Pero claro, qué va a responder la ciudadanía o cómo va a reaccionar la sociedad si no sabe cómo funcionan los Centros Penitenciarios en España y desconocen los procedimientos y fases por las que pasan los reclusos. Al igual que puede que también desconozcan que los reclusos privados de libertad también tienen derechos y también hay que velar por ellos y garantizarlos.
En general, hay gran desconocimiento de la “cárcel” y de todo lo que ello implica en la sociedad. Es algo así como el “elefante blanco” del salón, todos saben que está pero nadie habla de ello. Este desconocimiento crea verdaderos prejuicios sobre las cárceles y lo que se vive en ellas.
Es importante mostrar a la sociedad todo lo que hay en la cárcel para que se pueda tener criterio y un pensamiento crítico y razonable, lejos de prejuicios y de castigo.
Pero ¿por qué se generan estos prejuicios? Hay muchos motivos, pero hablemos de uno en particular, el populismo punitivo.
En primer lugar, conceptualicemos qué es el populismo. El populismo, dentro de la teoría política, surge de la insatisfacción del “pueblo” o de la gente, con la política tradicional y sus cauces. De esta manera, el líder populista se proclama como líder carismático, casi “mesiánico” ante el pueblo y reclama una relación más estrecha y directa con el mismo.
Cabe mencionar que el populismo lleva consigo el fenómeno de la polarización , que desata disensos y rupturas éticas y morales en cualquier sociedad democrática.
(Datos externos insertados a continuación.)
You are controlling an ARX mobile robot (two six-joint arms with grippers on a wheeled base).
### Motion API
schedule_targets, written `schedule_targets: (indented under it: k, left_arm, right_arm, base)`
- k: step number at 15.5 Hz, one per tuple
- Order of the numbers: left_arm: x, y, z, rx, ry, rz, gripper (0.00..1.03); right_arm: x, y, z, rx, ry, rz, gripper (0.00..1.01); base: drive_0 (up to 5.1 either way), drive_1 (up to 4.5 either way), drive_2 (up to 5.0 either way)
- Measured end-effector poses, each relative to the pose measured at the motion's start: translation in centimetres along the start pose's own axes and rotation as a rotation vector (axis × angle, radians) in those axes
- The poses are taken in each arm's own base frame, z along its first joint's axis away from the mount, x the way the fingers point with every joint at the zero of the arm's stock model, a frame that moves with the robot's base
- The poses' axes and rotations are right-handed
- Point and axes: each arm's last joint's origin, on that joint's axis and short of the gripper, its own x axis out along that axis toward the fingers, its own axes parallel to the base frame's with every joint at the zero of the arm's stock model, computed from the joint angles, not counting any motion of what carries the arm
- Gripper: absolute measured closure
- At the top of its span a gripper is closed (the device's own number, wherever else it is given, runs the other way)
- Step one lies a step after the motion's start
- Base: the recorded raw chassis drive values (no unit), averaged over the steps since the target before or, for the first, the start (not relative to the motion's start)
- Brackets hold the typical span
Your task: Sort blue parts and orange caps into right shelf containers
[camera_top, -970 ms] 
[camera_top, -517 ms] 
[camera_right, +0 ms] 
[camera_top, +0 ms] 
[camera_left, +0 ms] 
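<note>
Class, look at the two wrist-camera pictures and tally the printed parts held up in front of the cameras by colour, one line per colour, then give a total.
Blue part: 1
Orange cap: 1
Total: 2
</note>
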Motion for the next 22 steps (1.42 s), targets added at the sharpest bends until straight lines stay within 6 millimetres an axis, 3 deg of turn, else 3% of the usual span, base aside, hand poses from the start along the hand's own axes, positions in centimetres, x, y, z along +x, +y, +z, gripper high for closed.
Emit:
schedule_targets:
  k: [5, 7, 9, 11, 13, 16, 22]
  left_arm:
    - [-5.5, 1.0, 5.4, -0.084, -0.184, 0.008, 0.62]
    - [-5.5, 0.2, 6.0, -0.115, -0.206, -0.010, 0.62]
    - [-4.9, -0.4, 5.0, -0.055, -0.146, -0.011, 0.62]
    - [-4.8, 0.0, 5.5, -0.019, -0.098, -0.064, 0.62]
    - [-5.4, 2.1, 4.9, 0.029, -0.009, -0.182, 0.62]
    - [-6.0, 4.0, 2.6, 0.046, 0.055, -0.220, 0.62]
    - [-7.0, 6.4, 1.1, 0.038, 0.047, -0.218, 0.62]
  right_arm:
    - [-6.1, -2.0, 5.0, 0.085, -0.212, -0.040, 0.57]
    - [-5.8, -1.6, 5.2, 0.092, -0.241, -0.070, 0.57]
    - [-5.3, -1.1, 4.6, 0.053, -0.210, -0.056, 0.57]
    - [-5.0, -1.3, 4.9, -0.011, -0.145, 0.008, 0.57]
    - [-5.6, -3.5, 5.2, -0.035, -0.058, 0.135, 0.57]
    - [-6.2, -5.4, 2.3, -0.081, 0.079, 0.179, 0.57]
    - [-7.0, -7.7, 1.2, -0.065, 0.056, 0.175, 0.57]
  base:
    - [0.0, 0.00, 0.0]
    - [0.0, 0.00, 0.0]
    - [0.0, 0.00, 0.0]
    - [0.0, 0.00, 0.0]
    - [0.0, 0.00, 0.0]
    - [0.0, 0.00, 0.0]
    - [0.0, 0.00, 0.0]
Así mismo , el populismo punitivo es una politización maliciosa del derecho penal que prescribe que “unas mayores penas reducen el crimen y puede llegar a reforzar el consenso en la sociedad”. Sin embargo, no hay que olvidar que el populismo punitivo necesita de inputs para retroalimentarse, estos inputs se resumen básicamente en intereses personalistas y electorales, que usan la clase política y los medios de comunicación.
Es decir, el populismo punitivo no se podría desarrollar en plenitud sin sus dos agentes principales: la clase política y los medios de comunicación. A su vez, estos dos agentes tienen como destinatario el pueblo y penetran en el pueblo mediante la influencia.
Como he dicho anteriormente, hay más razones y causas que generan estos prejuicios. Pero para quitarnos los mismos, la sociedad tiene que estar más preparada para hacerles frente, poniendo siempre en tela de juicio todo aquello que recibimos mediante inputs, desde la política, las redes sociales o los medios de comunicación.
Esto se consigue con la formación y la reflexión crítica para poder juzgar con mejor criterio todo lo que nos rodea. Y no limitarnos simplemente al castigo y al prejuicio.
Nelson Mandela durante su estancia en la cárcel conservó el siguiente poema de William Ernest Henley, en una hoja de papel: (ADJUNTO LAS DOS ÚLTIMAS ESTROFAS DEL POEMA):
“ Más allá de este lugar de ira y llantos
acecha la oscuridad con su horror.
Y sin embargo la amenaza de los años me halla,
y me hallará sin temor.
Ya no importa cuán estrecho haya sido el camino
ni cuantos castigos lleve a mi espalda:
soy el amo de mi destino
soy el capitán de mi alma”
Victoria Peinado Muñoz.
Línea de Intervención Penitenciaria y Derechos Humanos.